Using the entries below, show all lines with the string "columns".

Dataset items
★ ★ ★ ★ ★

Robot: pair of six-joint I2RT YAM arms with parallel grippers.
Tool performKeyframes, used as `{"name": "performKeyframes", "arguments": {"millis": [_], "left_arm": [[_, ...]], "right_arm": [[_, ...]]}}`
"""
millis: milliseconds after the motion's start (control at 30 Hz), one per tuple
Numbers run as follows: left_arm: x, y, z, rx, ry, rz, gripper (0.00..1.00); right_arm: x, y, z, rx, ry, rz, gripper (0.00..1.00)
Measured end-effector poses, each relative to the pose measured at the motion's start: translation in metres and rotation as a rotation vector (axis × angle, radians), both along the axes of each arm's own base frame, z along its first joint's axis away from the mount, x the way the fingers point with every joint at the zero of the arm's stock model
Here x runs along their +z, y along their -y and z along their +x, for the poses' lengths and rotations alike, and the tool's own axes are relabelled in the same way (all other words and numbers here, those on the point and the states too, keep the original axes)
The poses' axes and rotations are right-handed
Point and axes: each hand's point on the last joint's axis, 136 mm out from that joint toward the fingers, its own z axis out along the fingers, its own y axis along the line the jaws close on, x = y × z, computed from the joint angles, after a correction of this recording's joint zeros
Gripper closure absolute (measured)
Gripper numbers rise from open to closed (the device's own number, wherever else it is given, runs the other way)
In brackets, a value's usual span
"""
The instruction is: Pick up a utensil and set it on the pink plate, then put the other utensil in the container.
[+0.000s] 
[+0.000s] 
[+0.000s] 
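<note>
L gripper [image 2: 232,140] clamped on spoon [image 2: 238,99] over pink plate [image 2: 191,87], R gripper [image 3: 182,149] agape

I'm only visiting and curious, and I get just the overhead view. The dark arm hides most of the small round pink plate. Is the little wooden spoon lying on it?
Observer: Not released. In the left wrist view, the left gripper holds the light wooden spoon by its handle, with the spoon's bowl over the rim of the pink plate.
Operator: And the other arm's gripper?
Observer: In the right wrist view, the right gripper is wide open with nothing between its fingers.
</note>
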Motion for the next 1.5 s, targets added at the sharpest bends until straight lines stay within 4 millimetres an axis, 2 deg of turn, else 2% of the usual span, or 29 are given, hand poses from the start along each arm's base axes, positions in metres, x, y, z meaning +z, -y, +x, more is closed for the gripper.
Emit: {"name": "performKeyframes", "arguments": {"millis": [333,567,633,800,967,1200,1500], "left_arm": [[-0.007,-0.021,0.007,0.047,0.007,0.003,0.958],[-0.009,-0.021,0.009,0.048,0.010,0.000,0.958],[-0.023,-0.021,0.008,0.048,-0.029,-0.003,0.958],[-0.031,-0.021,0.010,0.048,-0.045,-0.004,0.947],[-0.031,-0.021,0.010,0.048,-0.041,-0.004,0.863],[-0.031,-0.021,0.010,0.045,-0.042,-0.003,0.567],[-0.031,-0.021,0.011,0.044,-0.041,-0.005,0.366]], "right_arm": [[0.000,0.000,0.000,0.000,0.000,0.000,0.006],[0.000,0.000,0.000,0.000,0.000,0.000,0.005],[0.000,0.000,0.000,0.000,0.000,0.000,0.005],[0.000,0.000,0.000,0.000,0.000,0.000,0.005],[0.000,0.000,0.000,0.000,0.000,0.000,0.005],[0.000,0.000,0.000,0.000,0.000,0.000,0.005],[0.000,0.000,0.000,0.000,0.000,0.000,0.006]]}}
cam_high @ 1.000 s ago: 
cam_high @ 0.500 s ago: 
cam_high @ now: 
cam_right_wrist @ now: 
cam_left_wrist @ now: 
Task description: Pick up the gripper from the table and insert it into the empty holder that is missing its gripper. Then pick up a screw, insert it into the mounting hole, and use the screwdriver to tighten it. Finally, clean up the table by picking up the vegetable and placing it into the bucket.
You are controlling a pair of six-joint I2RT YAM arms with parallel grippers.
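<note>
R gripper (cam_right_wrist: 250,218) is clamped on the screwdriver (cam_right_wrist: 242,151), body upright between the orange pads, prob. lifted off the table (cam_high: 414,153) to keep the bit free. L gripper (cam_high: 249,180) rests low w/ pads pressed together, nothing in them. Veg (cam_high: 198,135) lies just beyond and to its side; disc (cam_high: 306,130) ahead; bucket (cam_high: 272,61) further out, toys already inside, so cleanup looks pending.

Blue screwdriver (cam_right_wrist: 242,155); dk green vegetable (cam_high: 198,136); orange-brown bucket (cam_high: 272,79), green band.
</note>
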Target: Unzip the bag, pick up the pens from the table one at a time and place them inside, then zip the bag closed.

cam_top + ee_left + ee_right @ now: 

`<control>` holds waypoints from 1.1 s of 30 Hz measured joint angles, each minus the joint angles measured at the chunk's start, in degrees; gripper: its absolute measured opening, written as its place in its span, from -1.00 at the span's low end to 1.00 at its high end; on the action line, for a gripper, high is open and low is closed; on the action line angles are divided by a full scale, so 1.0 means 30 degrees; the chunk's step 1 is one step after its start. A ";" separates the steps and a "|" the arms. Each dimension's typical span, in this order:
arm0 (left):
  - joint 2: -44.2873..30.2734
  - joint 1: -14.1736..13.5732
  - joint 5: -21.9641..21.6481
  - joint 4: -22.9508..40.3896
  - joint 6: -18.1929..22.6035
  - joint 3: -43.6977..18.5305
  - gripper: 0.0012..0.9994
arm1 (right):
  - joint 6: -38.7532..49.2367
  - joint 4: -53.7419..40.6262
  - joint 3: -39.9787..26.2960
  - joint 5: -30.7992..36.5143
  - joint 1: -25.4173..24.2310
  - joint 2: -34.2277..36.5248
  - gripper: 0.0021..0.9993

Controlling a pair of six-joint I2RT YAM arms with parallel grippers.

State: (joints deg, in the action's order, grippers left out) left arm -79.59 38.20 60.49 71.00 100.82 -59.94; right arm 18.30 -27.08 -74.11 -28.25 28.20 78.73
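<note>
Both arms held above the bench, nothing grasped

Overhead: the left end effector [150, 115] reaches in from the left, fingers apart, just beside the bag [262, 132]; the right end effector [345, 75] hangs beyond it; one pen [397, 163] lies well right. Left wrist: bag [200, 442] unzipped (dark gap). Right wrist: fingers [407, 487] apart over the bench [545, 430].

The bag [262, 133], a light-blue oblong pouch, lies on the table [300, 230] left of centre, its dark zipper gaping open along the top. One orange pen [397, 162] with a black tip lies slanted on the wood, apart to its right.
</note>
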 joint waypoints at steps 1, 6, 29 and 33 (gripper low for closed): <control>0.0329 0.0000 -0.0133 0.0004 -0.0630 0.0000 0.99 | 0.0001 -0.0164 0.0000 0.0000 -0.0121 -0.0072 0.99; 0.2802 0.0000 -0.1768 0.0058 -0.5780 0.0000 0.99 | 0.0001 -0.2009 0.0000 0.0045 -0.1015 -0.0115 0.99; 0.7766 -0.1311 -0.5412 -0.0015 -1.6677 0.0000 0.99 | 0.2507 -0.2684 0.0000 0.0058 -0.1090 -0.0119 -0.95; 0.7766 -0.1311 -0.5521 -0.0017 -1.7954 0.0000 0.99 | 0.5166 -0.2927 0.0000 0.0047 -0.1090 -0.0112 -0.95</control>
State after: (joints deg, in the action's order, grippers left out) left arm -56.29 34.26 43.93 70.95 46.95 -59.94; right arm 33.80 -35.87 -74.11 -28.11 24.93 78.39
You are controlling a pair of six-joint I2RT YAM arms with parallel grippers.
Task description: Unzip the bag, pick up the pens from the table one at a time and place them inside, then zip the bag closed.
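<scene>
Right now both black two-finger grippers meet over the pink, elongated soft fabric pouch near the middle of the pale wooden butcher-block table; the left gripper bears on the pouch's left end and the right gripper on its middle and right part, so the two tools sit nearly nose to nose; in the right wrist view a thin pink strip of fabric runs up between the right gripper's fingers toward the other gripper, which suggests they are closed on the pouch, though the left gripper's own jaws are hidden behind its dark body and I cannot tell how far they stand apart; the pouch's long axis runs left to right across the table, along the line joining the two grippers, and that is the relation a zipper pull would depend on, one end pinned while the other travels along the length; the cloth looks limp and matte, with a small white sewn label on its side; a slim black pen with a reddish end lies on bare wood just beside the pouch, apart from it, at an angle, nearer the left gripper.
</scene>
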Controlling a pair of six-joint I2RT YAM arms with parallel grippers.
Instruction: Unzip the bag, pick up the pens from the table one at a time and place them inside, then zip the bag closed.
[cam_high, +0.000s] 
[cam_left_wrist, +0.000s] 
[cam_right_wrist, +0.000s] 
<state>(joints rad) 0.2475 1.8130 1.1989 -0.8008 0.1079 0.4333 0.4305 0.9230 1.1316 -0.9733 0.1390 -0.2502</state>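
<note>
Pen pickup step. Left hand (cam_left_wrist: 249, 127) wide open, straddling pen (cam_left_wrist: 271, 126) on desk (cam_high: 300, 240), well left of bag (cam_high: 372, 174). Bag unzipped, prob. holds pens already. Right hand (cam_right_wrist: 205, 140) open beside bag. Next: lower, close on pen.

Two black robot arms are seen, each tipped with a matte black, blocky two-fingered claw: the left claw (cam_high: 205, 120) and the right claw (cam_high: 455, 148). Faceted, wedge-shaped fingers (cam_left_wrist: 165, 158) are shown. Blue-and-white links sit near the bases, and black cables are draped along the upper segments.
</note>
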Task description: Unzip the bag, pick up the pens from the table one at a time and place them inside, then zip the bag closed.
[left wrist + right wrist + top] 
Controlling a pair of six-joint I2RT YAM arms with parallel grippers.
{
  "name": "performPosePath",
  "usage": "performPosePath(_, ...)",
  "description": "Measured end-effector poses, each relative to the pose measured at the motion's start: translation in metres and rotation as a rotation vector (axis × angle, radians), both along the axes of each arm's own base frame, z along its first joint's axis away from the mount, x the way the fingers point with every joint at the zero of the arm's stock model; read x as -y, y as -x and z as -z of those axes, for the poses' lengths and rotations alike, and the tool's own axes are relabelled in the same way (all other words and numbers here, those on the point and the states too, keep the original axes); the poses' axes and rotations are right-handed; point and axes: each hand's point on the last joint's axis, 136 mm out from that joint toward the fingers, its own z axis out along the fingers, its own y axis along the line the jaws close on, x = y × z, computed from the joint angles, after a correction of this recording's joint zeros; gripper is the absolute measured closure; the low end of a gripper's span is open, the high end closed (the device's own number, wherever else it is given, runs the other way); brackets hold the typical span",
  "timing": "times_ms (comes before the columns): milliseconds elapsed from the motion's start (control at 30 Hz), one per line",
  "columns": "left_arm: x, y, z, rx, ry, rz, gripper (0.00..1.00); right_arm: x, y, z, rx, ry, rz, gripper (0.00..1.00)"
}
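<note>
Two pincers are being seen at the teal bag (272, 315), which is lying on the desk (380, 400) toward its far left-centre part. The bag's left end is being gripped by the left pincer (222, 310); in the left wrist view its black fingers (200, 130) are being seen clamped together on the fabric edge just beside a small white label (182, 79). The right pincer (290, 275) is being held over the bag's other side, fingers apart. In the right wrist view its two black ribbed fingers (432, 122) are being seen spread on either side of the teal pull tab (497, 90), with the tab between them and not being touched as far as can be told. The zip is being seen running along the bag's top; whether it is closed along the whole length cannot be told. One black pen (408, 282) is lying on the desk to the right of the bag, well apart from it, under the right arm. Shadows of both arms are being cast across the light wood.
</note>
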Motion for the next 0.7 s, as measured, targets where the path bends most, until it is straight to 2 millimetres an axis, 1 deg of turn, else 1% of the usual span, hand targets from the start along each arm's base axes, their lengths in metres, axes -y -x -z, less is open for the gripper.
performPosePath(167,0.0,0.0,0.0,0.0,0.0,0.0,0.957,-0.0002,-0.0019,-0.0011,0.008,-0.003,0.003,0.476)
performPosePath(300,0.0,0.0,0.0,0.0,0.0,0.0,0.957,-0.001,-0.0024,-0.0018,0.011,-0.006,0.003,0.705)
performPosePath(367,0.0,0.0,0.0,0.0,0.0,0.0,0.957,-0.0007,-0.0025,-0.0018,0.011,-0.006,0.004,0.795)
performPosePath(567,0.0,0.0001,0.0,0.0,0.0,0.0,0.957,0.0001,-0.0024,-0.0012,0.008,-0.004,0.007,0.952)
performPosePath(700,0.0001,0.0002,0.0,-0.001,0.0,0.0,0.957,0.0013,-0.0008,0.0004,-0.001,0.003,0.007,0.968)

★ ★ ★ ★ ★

Written answer
  "timing": "times_ms (comes before the columns): milliseconds elapsed from the motion's start (control at 30 Hz), one per line",
  "columns": "left_arm: x, y, z, rx, ry, rz, gripper (0.00..1.00); right_arm: x, y, z, rx, ry, rz, gripper (0.00..1.00)"

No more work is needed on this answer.